Thursday, June 28, 2007

Why some personal injury clients suck!

Im going through a bad patch at the moment regarding my faith in clients. Im referring to personal injury victims who can be classified in two very different categories :-

Those that are GENUINE and those that are FAKE

Its stating the bleeding obvious to some but here is my classification of both types:

GENUINE clients
Will (usually) have injuries you can see, feel or identify without much debate
Will not be able to work (but I dont rule out those that have no choice but to work)
Will be desparate for treatment / physio / therapy
Will be grateful for almost everything you do for them
Will be anxious and apprehensive about the legal process
Will be "clingy" and sometimes overly so - high maintenance in other words
Will induce sympathy from most claim related people / experts they encounter
Will usually be left with long term problems or vulnerabilities
Will be grateful upon conclusion of the case and thank you warmly for your advice
Will give you a degree of job satisfaction
Will usually guarantee you a decent bill of costs

FAKE clients:
Will call you on the day of the accident to start their claim
Will ask you how much their claim is worth - almost immediately
Will never call you or ask for advice
Will always moan when you do speak
Will never return / sign key documents until pushed to do so
Will want to settle the case in the shortest time possible
Will never be happy with whatever settlement you get them - "my mate got more"
Will never EVER thank you

Guess what. In my line of work I come across roughly a 50/50 split in terms of the fakers and the genuine.
I think that most law firms make a packet off the back of people that are clearly winging it and playing the system - in the PI field this is definitely the case. Im not too fussed about the ethics of this but occasionally, just occasionally, it irks.

Wednesday, June 20, 2007

PAT testing - is your firm up to speed?

Portable Appliance Testing is not something I would like to bang on about on this blog but I have been charged with arranging the tests for our law firm - weve been a bit slow in embracing this legal requirement. A systematic PAT testing regime is an important part of general health & safety in the workplace

Its an odd situation because I say legal requirement but in fact PAT testing itself is not a legal requirement - its the need to take "precautions" to avoid electrical injury / death that makes the issue so important to ALL businesses. The need to test portable appliances can apply to any business, whether you are a small time mobile hairdresser, landlord, shop owner or a big business.

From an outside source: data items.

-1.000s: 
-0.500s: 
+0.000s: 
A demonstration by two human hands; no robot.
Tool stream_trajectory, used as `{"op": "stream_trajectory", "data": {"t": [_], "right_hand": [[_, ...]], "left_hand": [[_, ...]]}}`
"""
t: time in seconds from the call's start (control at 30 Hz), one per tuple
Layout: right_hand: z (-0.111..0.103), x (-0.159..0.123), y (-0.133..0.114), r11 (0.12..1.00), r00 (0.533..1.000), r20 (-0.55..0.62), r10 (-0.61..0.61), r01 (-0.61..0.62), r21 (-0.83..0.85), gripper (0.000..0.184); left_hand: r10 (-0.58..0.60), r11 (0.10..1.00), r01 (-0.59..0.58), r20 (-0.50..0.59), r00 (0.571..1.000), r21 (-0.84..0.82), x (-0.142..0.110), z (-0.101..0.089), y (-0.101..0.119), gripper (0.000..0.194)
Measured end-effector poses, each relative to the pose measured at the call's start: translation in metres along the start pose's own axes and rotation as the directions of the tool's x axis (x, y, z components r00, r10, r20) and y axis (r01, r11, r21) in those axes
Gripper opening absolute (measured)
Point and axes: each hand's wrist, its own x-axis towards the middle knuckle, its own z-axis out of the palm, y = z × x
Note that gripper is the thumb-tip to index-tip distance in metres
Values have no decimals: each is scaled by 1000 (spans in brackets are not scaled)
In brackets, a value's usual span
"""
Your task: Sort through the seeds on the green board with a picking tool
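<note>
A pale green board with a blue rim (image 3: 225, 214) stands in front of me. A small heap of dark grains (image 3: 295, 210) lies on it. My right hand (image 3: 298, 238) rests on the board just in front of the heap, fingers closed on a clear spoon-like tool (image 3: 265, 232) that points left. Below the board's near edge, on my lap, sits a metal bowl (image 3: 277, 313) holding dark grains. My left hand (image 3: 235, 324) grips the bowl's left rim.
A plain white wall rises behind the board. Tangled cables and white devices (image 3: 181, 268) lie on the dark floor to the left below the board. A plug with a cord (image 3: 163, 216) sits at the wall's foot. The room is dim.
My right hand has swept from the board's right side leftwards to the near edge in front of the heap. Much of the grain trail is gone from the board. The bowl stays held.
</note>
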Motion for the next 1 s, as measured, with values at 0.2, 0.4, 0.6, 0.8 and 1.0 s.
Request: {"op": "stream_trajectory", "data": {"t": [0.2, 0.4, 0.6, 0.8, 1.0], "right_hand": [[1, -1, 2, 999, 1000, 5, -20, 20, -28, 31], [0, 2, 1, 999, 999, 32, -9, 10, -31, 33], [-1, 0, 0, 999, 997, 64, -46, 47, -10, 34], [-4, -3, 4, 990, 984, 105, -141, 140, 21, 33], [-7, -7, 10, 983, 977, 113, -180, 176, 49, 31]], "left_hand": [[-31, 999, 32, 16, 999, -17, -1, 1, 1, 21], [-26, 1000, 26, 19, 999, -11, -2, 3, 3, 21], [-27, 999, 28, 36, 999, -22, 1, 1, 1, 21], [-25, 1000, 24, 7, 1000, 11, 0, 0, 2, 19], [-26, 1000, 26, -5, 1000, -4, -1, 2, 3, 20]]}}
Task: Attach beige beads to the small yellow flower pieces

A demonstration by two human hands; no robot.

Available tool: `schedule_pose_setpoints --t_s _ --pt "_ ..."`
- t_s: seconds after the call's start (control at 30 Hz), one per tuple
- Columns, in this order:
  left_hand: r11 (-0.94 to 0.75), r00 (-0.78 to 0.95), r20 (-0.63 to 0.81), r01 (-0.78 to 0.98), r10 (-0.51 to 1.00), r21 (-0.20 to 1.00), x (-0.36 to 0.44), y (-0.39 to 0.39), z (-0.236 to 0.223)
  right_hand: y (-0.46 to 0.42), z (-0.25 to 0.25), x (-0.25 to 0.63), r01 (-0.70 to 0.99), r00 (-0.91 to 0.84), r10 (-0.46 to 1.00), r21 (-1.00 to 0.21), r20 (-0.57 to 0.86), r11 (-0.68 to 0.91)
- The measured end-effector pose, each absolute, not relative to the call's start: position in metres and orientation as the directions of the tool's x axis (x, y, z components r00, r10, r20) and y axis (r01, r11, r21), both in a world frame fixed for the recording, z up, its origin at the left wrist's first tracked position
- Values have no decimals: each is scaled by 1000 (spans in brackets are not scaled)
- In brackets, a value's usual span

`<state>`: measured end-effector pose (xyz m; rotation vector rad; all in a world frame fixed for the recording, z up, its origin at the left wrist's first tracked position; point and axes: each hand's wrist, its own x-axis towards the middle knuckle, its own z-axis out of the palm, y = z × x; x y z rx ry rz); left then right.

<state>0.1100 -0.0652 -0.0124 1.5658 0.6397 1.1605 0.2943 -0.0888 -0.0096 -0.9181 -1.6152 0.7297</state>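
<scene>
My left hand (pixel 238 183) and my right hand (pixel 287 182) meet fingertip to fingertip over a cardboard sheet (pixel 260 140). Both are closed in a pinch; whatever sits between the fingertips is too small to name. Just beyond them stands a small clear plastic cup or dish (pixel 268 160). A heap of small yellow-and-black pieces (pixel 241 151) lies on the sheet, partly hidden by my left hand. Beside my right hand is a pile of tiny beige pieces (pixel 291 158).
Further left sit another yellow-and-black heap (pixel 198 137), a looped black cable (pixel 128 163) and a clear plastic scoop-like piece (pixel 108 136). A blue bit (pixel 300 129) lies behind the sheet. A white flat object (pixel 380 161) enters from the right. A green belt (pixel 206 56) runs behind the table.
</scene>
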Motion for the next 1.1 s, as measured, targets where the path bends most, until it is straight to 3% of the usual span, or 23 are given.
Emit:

The following list represents some of the key legislation that applies (there is more out there)

The Health & Safety at Work Act 1974, The Management of Health & Safety at Work Regulations 1999 The Electricity at Work Regulations 1989

Ive been asking a few other business contacts whether their firms are fully protected and tested annually. Surprisingly some medium - ish firms are not tested and do not have the labels or certificates required. Others test only every 2 or 3 years which considering the hammering taken by the average PC - simply isnt enough

Check for your own labels - if your equipment hasnt been tested recently - suggest it to your partner and gain either a slap or a brownie point.

Thursday, June 14, 2007

Are there any insurer based people out there that blog?

There is an increasing number of blawgers appearing in our little world (that be the UK legal world) but isnt it odd that you dont see many insurer based blogs.

I raise this because in my game they are the opposition and generally I dont have a lot of time for people that I encounter in day to day combat. That said there are some excellent operators and knowledgeable people on the defendant side of the fence.

So where are they?
Dont Insurance personnel have access to the web?
Dont they have views?

Course they do - so where are the blogs?

If you know of any - let me know. I'll gladly put them on my blogroll and trade punches.